◆ **Information provided**
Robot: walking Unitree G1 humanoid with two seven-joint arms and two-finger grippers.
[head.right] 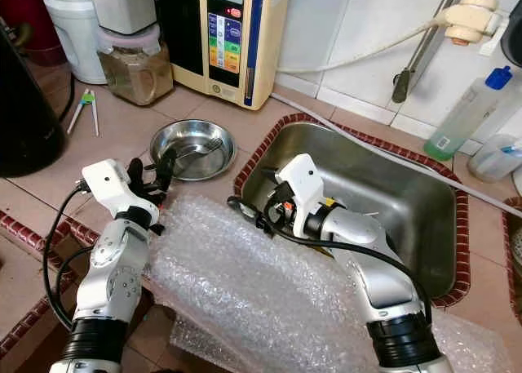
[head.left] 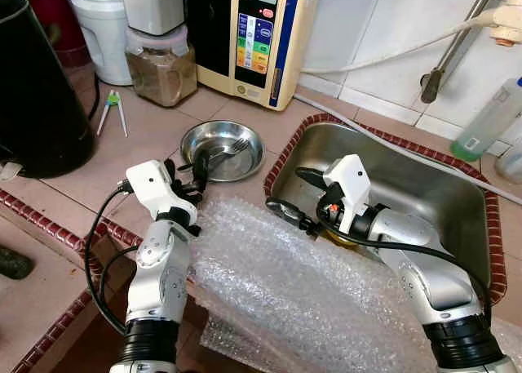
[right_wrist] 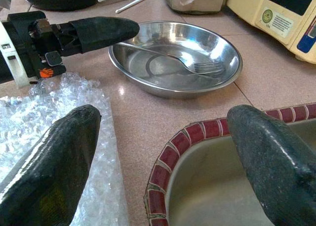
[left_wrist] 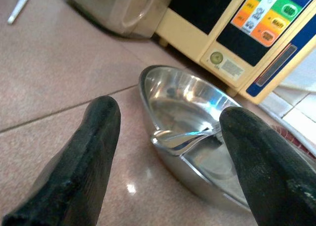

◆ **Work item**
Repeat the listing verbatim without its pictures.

◆ **Exercise output**
Robot: walking Unitree G1 humanoid with two seven-joint arms and two-finger grippers.
[head.right] 
[head.left] 
[right_wrist] 
[left_wrist] 

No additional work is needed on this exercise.